• _DIRECTIONS_
Using the entries that follow, write out the line containing "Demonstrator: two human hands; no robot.", the line containing "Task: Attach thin", and every line between them, exactly and nothing else.

Start of MATERIAL SUPPLIED

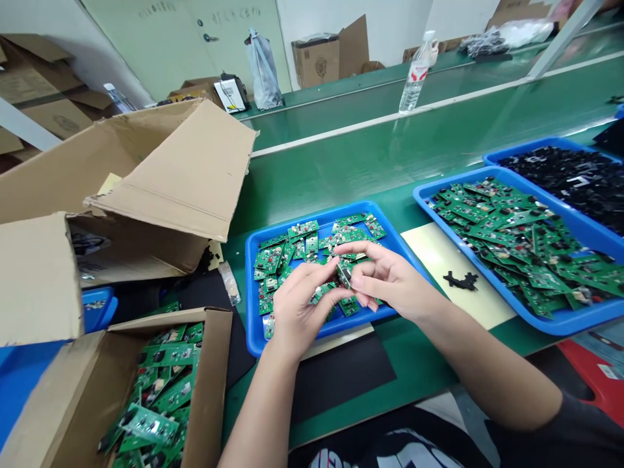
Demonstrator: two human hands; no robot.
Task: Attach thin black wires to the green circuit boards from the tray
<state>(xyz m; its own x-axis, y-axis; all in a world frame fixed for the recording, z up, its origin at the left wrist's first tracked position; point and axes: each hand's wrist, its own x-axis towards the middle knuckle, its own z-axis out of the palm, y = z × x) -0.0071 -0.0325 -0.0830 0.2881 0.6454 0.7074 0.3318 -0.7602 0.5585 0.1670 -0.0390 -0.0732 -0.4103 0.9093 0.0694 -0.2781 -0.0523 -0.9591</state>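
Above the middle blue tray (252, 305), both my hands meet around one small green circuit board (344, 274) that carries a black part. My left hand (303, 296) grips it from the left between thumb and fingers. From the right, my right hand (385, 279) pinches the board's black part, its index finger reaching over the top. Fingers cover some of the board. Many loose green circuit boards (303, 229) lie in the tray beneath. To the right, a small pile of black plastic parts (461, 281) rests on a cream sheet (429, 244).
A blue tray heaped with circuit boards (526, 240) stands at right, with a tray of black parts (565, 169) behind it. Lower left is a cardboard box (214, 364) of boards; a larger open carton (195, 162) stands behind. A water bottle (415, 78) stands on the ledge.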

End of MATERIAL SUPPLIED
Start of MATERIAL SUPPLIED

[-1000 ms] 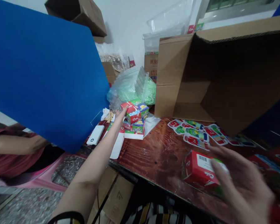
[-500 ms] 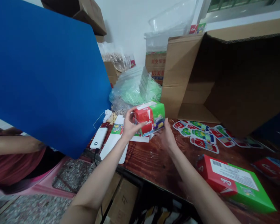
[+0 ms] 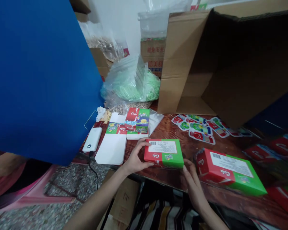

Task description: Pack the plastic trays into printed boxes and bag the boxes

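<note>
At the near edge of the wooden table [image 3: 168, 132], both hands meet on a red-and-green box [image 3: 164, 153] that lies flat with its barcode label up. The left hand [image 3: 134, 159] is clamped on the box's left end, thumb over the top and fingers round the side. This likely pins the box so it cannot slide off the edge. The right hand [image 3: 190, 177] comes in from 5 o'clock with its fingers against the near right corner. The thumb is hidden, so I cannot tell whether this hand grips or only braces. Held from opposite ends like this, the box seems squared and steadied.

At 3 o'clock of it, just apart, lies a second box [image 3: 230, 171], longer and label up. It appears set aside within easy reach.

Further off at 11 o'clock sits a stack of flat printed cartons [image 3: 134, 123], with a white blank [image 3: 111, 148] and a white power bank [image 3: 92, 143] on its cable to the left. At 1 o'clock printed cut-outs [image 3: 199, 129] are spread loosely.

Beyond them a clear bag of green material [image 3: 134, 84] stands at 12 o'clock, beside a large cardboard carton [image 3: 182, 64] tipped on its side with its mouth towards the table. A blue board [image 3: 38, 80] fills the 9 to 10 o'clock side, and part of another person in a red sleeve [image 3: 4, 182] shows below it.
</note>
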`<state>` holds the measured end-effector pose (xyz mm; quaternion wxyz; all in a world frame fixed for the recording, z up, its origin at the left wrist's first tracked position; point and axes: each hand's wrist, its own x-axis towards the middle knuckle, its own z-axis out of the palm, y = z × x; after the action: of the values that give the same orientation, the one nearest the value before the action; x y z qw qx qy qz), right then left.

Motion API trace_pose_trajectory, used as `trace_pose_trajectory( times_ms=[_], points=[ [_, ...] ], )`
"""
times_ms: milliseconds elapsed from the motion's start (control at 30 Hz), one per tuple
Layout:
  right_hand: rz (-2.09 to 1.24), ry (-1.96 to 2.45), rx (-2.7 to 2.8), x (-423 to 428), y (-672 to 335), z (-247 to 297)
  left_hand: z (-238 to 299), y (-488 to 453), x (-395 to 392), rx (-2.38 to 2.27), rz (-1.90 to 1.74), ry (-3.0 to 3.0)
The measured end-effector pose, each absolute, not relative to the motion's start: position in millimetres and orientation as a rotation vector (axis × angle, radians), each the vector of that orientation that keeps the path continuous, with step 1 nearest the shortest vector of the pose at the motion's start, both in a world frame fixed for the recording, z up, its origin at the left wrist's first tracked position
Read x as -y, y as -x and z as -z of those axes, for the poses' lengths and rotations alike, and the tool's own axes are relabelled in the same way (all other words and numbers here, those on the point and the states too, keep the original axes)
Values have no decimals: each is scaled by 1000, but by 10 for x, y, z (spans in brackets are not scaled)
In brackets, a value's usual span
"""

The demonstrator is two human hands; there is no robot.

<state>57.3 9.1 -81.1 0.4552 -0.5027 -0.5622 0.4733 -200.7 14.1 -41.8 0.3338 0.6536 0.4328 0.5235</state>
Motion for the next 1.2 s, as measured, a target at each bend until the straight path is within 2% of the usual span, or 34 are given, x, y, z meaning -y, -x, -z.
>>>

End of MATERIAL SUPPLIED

• _EXPECTED ANSWER_
Demonstrator: two human hands; no robot.
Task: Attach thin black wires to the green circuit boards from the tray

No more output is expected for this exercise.